The Duchess of Sussex, who was known as Meghan Markle when she worked as an actress, is a megawatt celebrity in her own right, and shows no sign of embracing the "never complain, never explain" mantra favoured by the queen. Harry startled traditionalists by announcing plans to make a television documentary with Oprah Winfrey. A more disruptive factor was a rumoured feud between Harry and his older brother, which fuelled tabloid speculation for weeks.
The notion of dispatching the Sussexes as the envoys to Africa has provoked all sorts of reactions.
Trevor Phillips, co-author of "Windrush," a history of West Indian immigration to Britain, called it an "open-and-shut brilliant notion."
"More than any group or pair of individuals, they symbolise leaving behind the colonial inheritance," said Phillips, whose parents moved to Britain from British Guiana. "If you want to obliterate that history, you can't make it go away by saying, 'We're not like that anymore.' You have to create a new narrative. What the Sussexes will do is create a narrative that is about modernity and glamour and diversity."

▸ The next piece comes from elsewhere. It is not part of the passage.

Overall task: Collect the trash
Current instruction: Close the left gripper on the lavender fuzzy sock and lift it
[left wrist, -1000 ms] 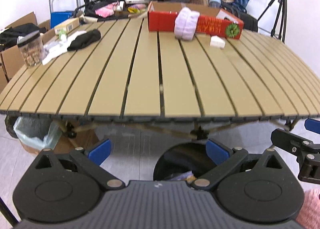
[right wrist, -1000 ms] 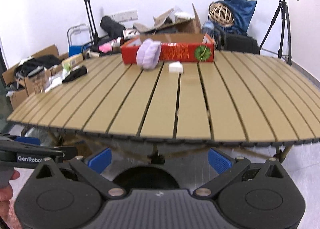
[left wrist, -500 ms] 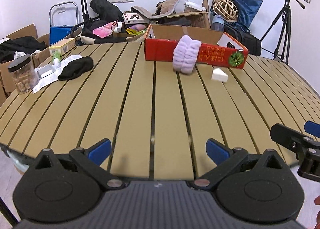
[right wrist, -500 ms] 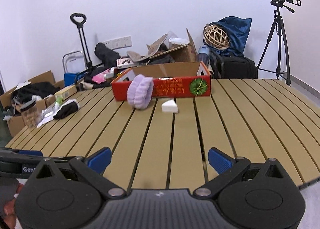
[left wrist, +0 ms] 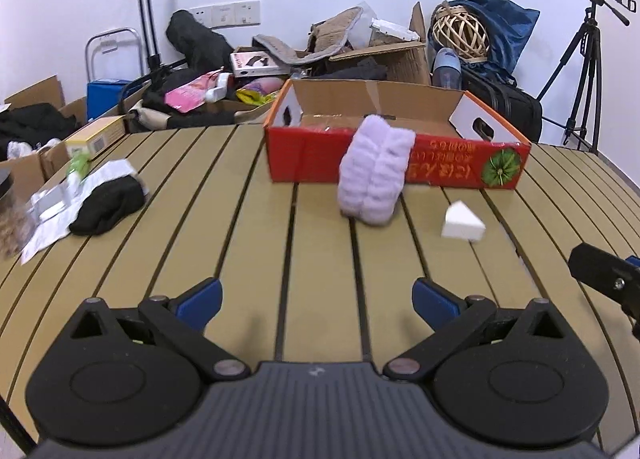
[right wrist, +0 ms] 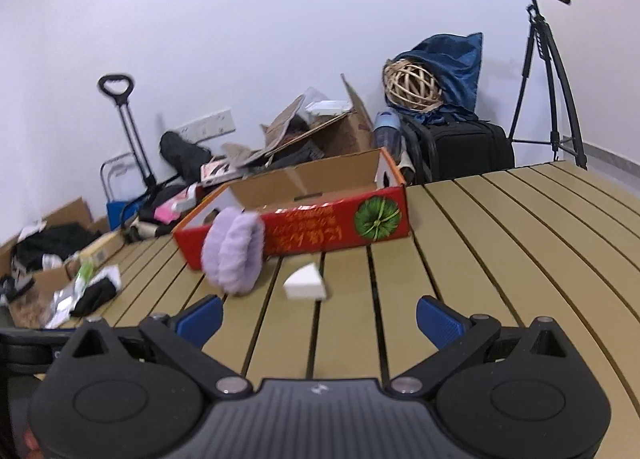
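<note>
A white wedge-shaped sponge [left wrist: 463, 225] lies on the slatted table [left wrist: 320, 243] in front of a red cardboard box [left wrist: 394, 139]; it also shows in the right wrist view [right wrist: 305, 283]. A fluffy lilac cloth roll [left wrist: 374, 175] leans on the box front, and shows in the right wrist view [right wrist: 234, 255]. A black cloth [left wrist: 108, 205] and white wrappers [left wrist: 52, 211] lie at the left. My left gripper [left wrist: 316, 299] is open and empty above the table's near part. My right gripper [right wrist: 318, 317] is open and empty, just short of the sponge.
A green-topped small bottle [left wrist: 78, 165] and a jar [left wrist: 10, 219] stand at the table's left edge. Boxes, bags and a hand trolley [left wrist: 144, 19] crowd the floor behind the table. A tripod [right wrist: 548, 71] stands at the back right.
Both grippers have risen from below the table edge and moved forward over the table. The box, lilac roll and sponge now look closer. The bin under the table has left the view.
</note>
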The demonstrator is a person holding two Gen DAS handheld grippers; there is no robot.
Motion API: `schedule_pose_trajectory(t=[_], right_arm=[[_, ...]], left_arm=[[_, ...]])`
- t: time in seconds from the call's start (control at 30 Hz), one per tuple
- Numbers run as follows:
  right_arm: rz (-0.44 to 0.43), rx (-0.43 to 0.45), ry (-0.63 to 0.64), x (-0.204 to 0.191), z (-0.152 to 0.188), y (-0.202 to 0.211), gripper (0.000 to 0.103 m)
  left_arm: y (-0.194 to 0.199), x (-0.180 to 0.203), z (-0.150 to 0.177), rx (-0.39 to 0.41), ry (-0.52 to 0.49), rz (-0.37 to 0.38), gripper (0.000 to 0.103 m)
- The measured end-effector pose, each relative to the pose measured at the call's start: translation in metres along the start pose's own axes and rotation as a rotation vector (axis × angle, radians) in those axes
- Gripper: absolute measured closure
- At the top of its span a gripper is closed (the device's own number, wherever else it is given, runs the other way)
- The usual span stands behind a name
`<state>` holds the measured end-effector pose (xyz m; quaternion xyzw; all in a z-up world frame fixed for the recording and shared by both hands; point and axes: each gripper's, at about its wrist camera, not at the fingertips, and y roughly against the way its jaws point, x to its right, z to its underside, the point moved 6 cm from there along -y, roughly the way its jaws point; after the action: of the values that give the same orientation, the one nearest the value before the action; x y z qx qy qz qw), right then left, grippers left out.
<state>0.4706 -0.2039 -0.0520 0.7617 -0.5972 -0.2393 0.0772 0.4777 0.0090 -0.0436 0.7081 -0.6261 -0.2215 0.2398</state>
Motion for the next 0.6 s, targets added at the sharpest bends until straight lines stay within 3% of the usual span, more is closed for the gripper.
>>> schedule_pose_trajectory(t=[0.6], right_arm=[[0.025, -0.058, -0.003, 0.026, -0.029, -0.085, 0.000]], left_arm=[[-0.112, 0.033, -0.055, -0.026, 0.009, 0.014, 0.000]])
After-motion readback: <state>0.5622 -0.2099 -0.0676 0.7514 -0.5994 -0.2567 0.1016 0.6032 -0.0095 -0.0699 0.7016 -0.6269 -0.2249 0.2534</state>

Kehinde Andrews, a professor of black studies at Birmingham City University, was not as enthusiastic, shrugging off the Commonwealth as "just the remnants of the British Empire."
"They send her out to the dark parts of the world to shore up the Commonwealth," he said. "Using Meghan Markle as part of a PR campaign to maintain those links is the worst possible outcome."
He said most Britons have never confronted the role the African slave trade played in the empire's history, regarding slavery as "something distant, both time-wise and geographically."
"Having said that, it might actually work," he added, recalling how fond his Jamaican grandmother was of Queen Elizabeth.
The Commonwealth is a loose-knit organisation of nations that evolved out of the British Empire, and home to 2.4 billion people, mostly in Asia and Africa. While critics shrug it off as an anachronism, its supporters view it as a promising trading platform, held together by shared values, similar legal systems and the fidelity of Britain's former colonies.
The Commonwealth has particular importance for supporters of Britain's departure from the European Union, known as Brexit, who see it as a more natural set of partners than the bloc, and argue for deeper trade and immigration partnerships.
But palace officials have fretted, in recent years, that Britain's position in the group will erode after the death of Elizabeth, its leader for 60 years.
Last year, the palace pushed through a plan to make Prince Charles, the heir to the throne, her successor as its leader.
Sixteen countries in the Commonwealth are designated as realms, meaning that the queen remains the head of state. Several among them — Australia and Jamaica are two — have active republican movements that could conceivably push through referendums to phase out the monarchy.
A greater worry, Vickers said, is the withdrawal of countries from the Commonwealth.
"The queen doesn't mind not being queen of those countries," he said, "but she does mind very much if they come out of the Commonwealth."
Personal popularity can turn back the tide of republicanism, said John Warhurst, a longtime leader of the Australian Republican Movement. He said a large slice of Australia's population, perhaps as much as 10 per cent, had set aside their opposition to the monarchy because they felt such affection for Queen Elizabeth.
The visits from the younger members of the family aim, he said, to build a similar warmth.
He called Harry and Meghan "the second wave."
"We've been through the William and Kate phenomenon," he said. "We've been through a deluge of babies."
In 2014, when Prince William and his wife brought their then 8-month-old son, George, to Australia, newspapers dubbed him the "Republican Slayer," and opinion polls showed that support for the monarchy was at its highest point in 35 years.
"It's not happening spontaneously, it's happening strategically," Warhurst said. "This has been a process of selling the young royals to the colonies — the realms, whatever you call them — for a long, long time."